Les Sèvriennes
CHAPITRE IX
JOURNAL DE MARGUERITE
8 février.
Notre vie est enlevée, on ne sent plus le temps qui passe. L’étude nous a tellement prises, qu’elle nous refait une autre nature.
C’est maintenant, que je m’aperçois de l’œuvre créatrice de nos livres : d’une touche invisible, ils nous transforment, en délivrant nos pensées d’une gaine étroite.
Je sens très bien que l’étude fait pour moi ce que la saison d’automne fait pour ces graines mûres, qui brisent leur enveloppe et s’en échappent librement.
Je m’éveille, Berthe s’assagit, Adrienne s’exalte, Jeanne Viole médite.
20 février.
Un joli texte à développer : « Aimez à concilier les esprits. »
Ne dirait-on pas que cette phrase, échappée à la diplomatie de Mme de Maintenon, est la devise très haute, très loyale de notre chère Mlle Vormèse.
1er mars 189 .
Je prépare une leçon sur la morale d’Épicure ; Mlle Vormèse me recommande de lire les livres de Guyau, l’un des rares esprits qui aient compris la grandeur héroïque de cette morale, toute d’action, des Épicuriens.
J’aime cette pensée de Guyau, qui puise dans la noblesse de son rêve la force de créer une morale sans sanction, une morale où Dieu ne serait pas l’impitoyable Teneur de livres de toute notre vie.
Sa philosophie, sa poésie (car il est poète), me font penser à un Vauvenarges qui eût été l’ami d’Alfred de Vigny.
J’ai noté des pages réconfortantes, que j’emporterai fidèlement au sortir de l’École ; j’aime cet espoir : « Le moi qui s’est assez élargi aurait droit de ne pas périr. »
8 mars 189 .
Berthe et moi, sommes allées voir Réjane dans Sapho.
A peine entrée, j’aurais voulu partir, horriblement gênée par ce réalisme de la pièce, et le jeu si sincère de Réjane. Notre place n’était pas là.

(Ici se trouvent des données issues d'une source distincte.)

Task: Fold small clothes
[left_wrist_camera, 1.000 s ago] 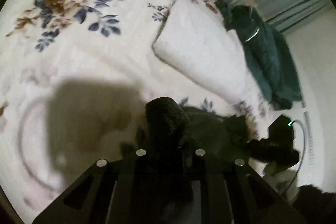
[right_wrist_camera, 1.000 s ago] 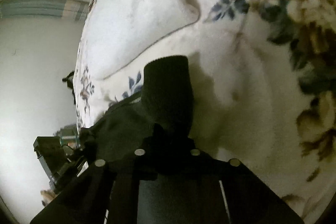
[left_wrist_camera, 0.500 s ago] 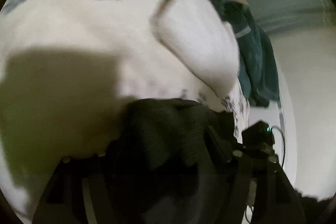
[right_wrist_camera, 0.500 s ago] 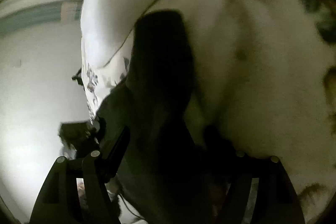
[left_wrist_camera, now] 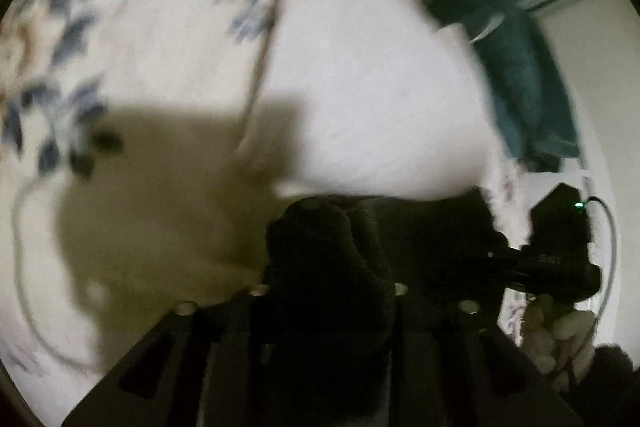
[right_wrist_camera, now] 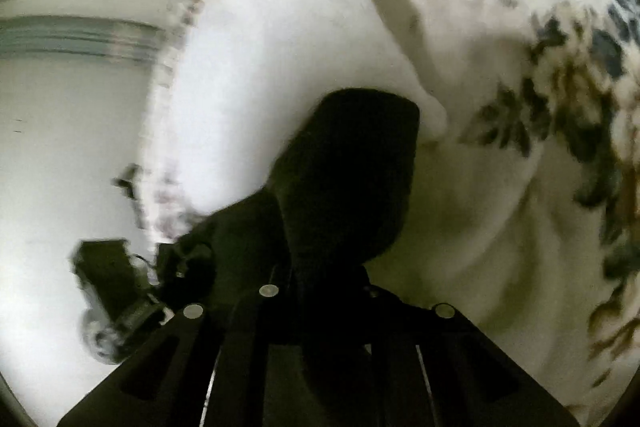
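Observation:
A small black knit garment (left_wrist_camera: pixel 332 259) hangs between my two grippers above a floral bed cover (left_wrist_camera: pixel 132 39). My left gripper (left_wrist_camera: pixel 326 291) is shut on one end of it; the cloth bulges out over the jaws and hides the fingertips. My right gripper (right_wrist_camera: pixel 320 287) is shut on the other end, and a dark flap of the garment (right_wrist_camera: pixel 352 171) stands up in front of it. In the left wrist view the garment stretches right toward the right gripper (left_wrist_camera: pixel 556 259). In the right wrist view the left gripper (right_wrist_camera: pixel 116 287) shows at lower left.
A white pillow (left_wrist_camera: pixel 376 83) lies on the bed just beyond the garment; it also shows in the right wrist view (right_wrist_camera: pixel 272 67). A dark teal garment (left_wrist_camera: pixel 520 75) lies past the pillow. A pale wall (right_wrist_camera: pixel 60 147) and window trim stand beyond the bed edge.
Both grippers have swung with the black garment held between them, dipping toward the bed and lifting again. The pillow now sits closer in both views. Both views are blurred by motion.

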A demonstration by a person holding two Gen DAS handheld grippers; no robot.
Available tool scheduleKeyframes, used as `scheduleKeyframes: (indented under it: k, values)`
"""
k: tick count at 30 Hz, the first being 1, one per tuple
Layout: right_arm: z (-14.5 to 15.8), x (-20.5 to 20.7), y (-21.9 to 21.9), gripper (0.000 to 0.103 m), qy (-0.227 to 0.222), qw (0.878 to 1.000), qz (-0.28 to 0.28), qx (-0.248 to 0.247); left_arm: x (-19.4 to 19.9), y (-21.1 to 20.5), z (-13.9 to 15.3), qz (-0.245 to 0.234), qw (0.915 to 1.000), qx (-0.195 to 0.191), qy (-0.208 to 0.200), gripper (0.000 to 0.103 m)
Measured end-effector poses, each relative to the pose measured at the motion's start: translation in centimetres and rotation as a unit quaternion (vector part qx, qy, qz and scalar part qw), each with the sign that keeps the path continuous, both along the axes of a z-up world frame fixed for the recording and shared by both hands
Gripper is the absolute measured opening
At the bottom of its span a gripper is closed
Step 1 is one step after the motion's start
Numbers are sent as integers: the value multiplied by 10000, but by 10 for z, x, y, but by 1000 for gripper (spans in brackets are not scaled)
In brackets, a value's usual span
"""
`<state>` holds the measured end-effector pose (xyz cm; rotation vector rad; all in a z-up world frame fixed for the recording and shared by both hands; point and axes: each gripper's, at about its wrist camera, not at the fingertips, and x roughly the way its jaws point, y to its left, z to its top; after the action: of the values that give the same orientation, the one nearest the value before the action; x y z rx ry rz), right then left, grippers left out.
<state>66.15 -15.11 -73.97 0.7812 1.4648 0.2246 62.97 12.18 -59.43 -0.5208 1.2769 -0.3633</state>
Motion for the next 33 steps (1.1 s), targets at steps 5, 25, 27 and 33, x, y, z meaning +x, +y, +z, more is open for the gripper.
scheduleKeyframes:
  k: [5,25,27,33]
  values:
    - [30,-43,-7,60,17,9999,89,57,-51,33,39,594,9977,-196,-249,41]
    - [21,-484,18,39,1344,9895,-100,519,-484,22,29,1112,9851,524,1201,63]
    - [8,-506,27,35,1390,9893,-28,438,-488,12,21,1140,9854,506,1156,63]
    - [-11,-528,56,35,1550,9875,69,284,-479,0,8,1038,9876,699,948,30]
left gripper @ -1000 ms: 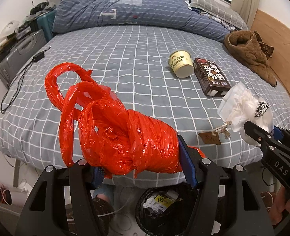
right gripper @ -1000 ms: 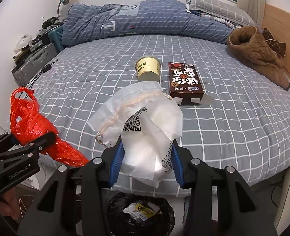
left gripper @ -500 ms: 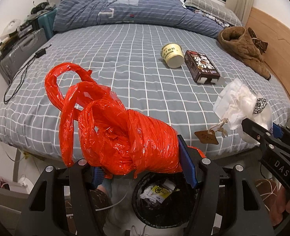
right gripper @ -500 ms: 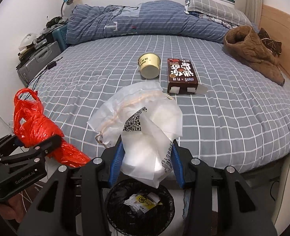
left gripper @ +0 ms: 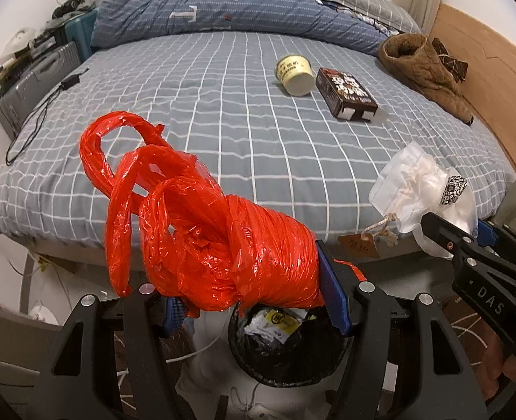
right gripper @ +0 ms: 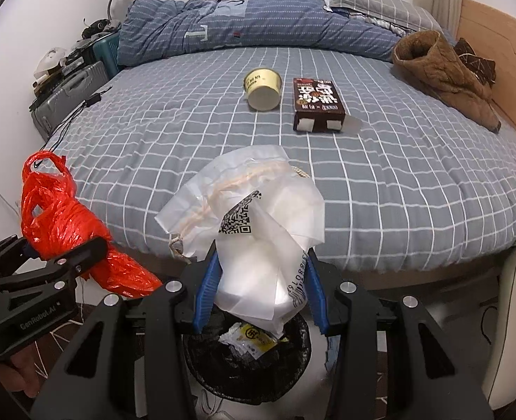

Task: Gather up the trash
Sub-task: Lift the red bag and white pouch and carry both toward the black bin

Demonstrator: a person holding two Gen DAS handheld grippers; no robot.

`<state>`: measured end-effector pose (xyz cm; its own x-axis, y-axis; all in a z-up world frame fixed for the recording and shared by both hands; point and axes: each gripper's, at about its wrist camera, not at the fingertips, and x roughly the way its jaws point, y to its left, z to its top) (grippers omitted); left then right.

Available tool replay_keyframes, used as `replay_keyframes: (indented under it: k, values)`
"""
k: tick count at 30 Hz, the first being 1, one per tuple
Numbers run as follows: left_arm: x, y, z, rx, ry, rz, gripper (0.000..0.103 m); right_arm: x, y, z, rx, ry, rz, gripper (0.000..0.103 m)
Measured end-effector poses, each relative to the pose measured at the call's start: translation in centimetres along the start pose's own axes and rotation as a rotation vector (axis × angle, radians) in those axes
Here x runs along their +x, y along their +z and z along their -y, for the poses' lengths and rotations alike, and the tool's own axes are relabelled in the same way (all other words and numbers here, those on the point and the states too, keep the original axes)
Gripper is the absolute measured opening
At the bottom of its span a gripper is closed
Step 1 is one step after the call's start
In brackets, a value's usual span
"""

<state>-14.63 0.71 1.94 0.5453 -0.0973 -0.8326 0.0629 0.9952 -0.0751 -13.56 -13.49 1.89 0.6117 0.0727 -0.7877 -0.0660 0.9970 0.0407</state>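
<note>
The left gripper (left gripper: 254,301) is clamped on a crumpled red plastic bag (left gripper: 202,234), its blue pads pressing both sides. The right gripper (right gripper: 261,290) squeezes a white plastic bag (right gripper: 258,238) bearing a QR code. Both bags hang above a black trash bin (right gripper: 247,360) at 6 o'clock, already holding wrappers. On the grey checked bed (right gripper: 397,182), at 12 o'clock, a yellow paper cup (right gripper: 263,89) lies on its side beside a dark brown carton (right gripper: 317,105).
</note>
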Motion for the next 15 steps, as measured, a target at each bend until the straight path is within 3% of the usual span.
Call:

Je n’ai pas dit à Henri où j’avais passé mon dimanche.
Chaque fois que je lis un livre suspect, ou que j’assiste, comme aujourd’hui, à un spectacle impur, une goutte de vitriol me brûle : j’ai honte et je souffre.
20 mars.
Je ne vis plus : Charlotte est reprise d’étouffements, elle a dû quitter le cours ; on traite ça de vapeurs. Cœurs de pierre que ces cœurs stoïciens.
21 mars.
J’ai obtenu de Charlotte qu’elle cessât tout travail ; à ce prix seulement, je n’avertirai pas Henri.
22 mars.
Le docteur persiste à ne rien voir d’alarmant ; s’il se trompait !
Elle ment, elle sait qu’elle a une maladie de cœur, mais elle n’avouera pas comme elle souffre. Pourquoi, pourquoi ce silence ? il faut la guérir ; mais qu’est-ce qu’il deviendrait s’il la savait malade !
27 mars.
Un peu de mieux, elle a pu écrire à Henri qui est encore pour un mois à Bruxelles. J’ai repris mon travail, mais cette accalmie ne me rassure pas.
1er avril.
Épouvante cette nuit ! une voisine de Charlotte a couru réveiller l’infirmière ; je me suis levée, elle râlait, je l’ai tenue dans mes bras toute la nuit, sa pauvre tête jaunie, contractée, les yeux chavirés.
Ils ne voient donc pas qu’elle peut en mourir.
2 heures.
Elle s’est levée, le médecin ne se prononce pas ; elle doit garder la chambre. Je ne la quitterai pas. Si la nuit est mauvaise, demain je télégraphierai à Henri.
9 heures soir.
L’infirmière n’a pas reçu l’ordre de veiller Charlotte : on la laissera seule !
Jamais : je resterai avec elle jusqu’au matin, Berthe me relèvera.
Minuit.
Elle vient de s’assoupir, j’ai une peur atroce que le souffle tout à coup cesse ; pauvre visage aimé, comme il est las de souffrir !
2 avril.
M. Henri Dolfière, 30 rue Raynouard
f. suivre.
Revenir immédiatement, Charlotte malade vous réclame.
Marguerite.
3 avril.
Une angine de poitrine, elle est perdue.